A deluge of important releases requires your immediate attention. Hence, this week's column is dedicated to reviews.

ADA, Blondie (Areal; areal-records.com). In 2001, German pop-chanteuse Ada said auf wiedersehen to her mainstream career, procured synth and sampler, and now makes sleek, melodic techno caned by the world's finest DJs (Triple R, Sven Vath, et al.).

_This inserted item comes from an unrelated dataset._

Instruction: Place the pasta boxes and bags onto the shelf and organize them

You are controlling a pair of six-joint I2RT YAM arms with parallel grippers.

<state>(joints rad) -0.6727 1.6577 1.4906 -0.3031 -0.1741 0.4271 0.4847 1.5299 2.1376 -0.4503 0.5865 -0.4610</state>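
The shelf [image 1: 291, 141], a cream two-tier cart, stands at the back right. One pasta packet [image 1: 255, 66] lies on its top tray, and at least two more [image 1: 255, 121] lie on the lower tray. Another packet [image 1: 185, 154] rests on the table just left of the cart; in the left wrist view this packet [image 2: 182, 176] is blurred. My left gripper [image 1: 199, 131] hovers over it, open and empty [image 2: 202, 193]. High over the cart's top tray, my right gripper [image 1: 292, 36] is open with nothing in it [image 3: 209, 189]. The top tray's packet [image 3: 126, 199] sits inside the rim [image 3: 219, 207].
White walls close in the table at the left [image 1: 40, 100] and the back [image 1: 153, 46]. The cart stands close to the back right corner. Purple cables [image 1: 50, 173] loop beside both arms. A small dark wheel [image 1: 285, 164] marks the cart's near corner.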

On Blondie, Ada sings like a darling wee lass, but her tracks have a pliable toughness and a sweet wistfulness that show you don't need to slave over a hot laptop for several years before you can mine tech-house gold.

CORDOVAN, Cordovan (LunaticWorks; lunaticworks.com). An L.A. bassist/producer who manufactures sound for corporations by day, Cordovan traffics in orchestral, Mingus-bassed triphop for imaginary films off the clock.

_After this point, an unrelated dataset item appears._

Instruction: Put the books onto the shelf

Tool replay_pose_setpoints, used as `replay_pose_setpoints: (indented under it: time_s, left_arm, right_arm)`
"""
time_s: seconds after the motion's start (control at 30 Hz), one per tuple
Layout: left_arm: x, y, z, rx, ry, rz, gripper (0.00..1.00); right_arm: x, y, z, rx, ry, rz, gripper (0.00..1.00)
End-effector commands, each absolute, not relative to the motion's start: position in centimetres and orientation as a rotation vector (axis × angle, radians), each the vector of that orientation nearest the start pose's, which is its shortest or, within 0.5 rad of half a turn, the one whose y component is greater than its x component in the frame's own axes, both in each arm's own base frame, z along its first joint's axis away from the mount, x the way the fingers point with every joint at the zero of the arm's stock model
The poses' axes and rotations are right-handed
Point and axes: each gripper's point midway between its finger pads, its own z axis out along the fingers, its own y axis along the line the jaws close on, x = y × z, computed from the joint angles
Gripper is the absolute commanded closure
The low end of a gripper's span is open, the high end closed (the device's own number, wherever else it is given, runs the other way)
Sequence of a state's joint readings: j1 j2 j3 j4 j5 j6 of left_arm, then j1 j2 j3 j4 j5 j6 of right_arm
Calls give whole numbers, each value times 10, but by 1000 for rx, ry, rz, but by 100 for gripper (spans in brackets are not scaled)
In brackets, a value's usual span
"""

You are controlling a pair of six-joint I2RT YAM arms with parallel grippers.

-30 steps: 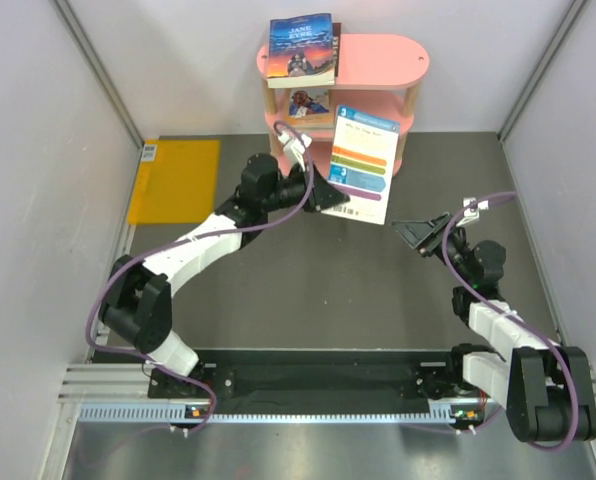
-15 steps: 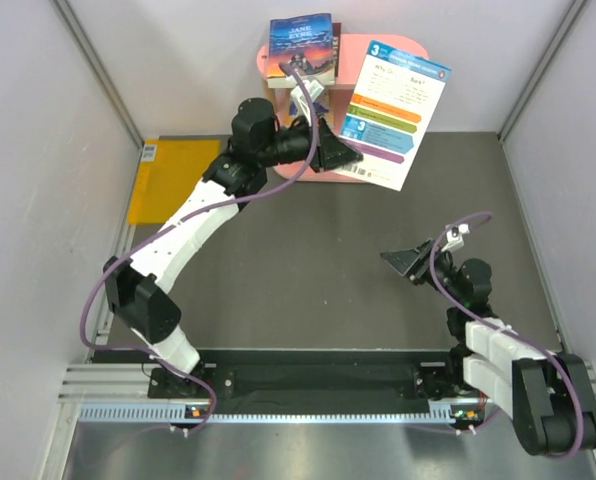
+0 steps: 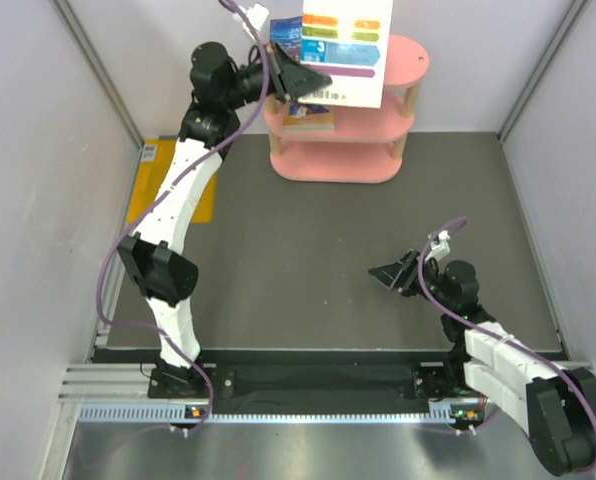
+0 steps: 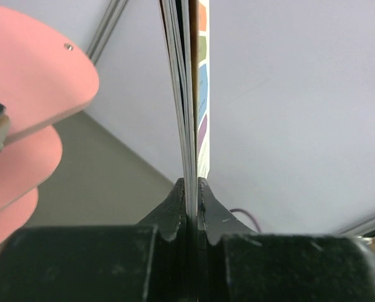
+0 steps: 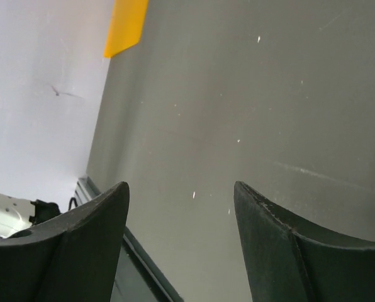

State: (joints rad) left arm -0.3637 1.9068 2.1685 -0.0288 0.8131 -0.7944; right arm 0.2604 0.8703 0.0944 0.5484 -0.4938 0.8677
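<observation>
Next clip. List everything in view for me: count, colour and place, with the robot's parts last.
striped book: one, white with colour bands, held up at the shelf's top board
other book: one visible, blue-orange cover, on the middle board; the top board is partly hidden
shelf: one, pink with wooden posts, three boards, by the far wall
floor rectangle: one, yellow-orange, flat at the far left
left arm: white and black, reaching high, jaws shut on the striped book
right arm: white and black, low at near right, jaws open and empty
</observation>
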Motion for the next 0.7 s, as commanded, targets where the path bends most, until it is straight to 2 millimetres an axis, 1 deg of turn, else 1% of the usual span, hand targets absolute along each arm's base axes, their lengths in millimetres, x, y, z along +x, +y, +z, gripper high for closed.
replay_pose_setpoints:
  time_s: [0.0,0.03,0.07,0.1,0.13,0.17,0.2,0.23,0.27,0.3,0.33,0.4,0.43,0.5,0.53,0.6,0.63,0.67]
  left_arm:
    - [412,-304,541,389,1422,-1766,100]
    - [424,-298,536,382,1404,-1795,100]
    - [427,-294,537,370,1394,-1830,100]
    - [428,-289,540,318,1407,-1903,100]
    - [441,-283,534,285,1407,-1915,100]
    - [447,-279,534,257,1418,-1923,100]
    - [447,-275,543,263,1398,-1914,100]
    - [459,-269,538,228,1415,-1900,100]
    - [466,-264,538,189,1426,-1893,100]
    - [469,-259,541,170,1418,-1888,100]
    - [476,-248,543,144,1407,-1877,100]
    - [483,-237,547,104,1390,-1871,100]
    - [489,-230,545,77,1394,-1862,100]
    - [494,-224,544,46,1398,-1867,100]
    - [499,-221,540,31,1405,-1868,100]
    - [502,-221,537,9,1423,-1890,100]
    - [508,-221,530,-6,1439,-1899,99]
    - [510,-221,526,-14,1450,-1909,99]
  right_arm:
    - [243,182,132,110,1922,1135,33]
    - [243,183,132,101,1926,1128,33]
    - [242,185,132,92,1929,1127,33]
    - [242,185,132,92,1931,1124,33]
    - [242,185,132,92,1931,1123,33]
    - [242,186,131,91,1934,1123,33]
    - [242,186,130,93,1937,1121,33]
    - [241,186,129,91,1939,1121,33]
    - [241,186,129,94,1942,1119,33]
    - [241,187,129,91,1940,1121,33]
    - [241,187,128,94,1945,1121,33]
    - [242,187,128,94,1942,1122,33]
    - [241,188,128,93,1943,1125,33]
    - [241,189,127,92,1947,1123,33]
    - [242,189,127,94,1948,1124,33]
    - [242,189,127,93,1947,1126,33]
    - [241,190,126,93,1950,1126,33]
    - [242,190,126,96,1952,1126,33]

MICHAEL MAYER, Touch (Kompakt; kompakt-net.de). Kompakt Records boss/taste-making DJ Mayer's long-awaited debut album delivers an affectionate punch of gently chugging, subliminally anthemic techno. Alles ist gut.

SAGAN, Unseen Forces (Vague Terrain; sagan.lsr1.com). Sagan (Bay Area laptop savants Lesser, Blevin Blectum, Wobbly, and director Ryan Junell) concoct a seriously deranged, spacy soundtrack for the cosmos about which their namesake enthused. Think Subotnick and Xenakis on 'shrooms and MAX/MSP plug-ins. The DVD contains nine live shows/six hours of MP3s.

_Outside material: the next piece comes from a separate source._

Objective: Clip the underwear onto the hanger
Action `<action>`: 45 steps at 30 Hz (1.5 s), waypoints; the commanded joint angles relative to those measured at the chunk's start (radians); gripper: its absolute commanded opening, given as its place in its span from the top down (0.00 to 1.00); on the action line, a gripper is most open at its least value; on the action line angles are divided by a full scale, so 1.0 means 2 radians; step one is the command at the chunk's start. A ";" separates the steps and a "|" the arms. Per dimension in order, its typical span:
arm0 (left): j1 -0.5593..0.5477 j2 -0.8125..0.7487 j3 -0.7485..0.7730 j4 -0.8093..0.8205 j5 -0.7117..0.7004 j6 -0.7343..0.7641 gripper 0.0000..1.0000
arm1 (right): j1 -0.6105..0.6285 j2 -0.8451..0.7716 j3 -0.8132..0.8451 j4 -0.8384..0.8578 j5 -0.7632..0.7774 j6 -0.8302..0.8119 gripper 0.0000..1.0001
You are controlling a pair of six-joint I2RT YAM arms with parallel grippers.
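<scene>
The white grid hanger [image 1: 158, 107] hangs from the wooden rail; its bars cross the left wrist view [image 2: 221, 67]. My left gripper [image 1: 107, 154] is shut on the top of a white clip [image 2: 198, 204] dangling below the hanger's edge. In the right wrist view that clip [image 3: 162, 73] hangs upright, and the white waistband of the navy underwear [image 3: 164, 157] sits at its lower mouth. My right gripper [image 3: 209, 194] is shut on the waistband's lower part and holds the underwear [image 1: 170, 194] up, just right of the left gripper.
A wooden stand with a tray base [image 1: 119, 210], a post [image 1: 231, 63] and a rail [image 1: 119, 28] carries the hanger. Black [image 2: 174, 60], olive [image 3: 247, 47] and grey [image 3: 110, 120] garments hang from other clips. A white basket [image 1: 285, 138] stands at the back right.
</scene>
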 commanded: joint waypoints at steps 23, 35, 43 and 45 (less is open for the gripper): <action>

VARIOUS, Speicher CD 2 (Kompakt; kompakt-net.de). The Speicher series spotlights Kompakt's harder techno side. Digitally mixed by Michael Mayer, the second installment finds the mostly German lineup ingeniously reinvigorating ye olde 4/4 rhythm with a bit more finesse than on Speicher CD 1. Wolfgang and Reinhard Voigt, DJ Koze, Magnet, Freiland, Mayer, and others bust out many fascinating variations on techno's time-honored template.

JOHN TEJADA, Logic Memory Center (Plug Research; plugresearch.com). This is L.A. techno titan Tejada's "computer album," and it's a thing of scientific beauty. No matter the tools he uses, Tejada schools fools with his streamlined, failsafe dance rhythms and brain-tickling textures. Discounting a couple of too-sweet electro-pop deviations, Logic Memory Center oozes pure tech-house intelligence.

TERRESTRE, Secondary Inspection (Static; staticdiscos.com). Mexico's Fernando Corona proves he's just as creatively advanced in his 4/4 techno guise as he is in abstract-IDM mode as Murcof. Secondary Inspection taps into the same root-chakra-vibrating, tribal-techno vein Portable does. Which means this is sublimely tactile sound design for dancers and headphone wearers alike.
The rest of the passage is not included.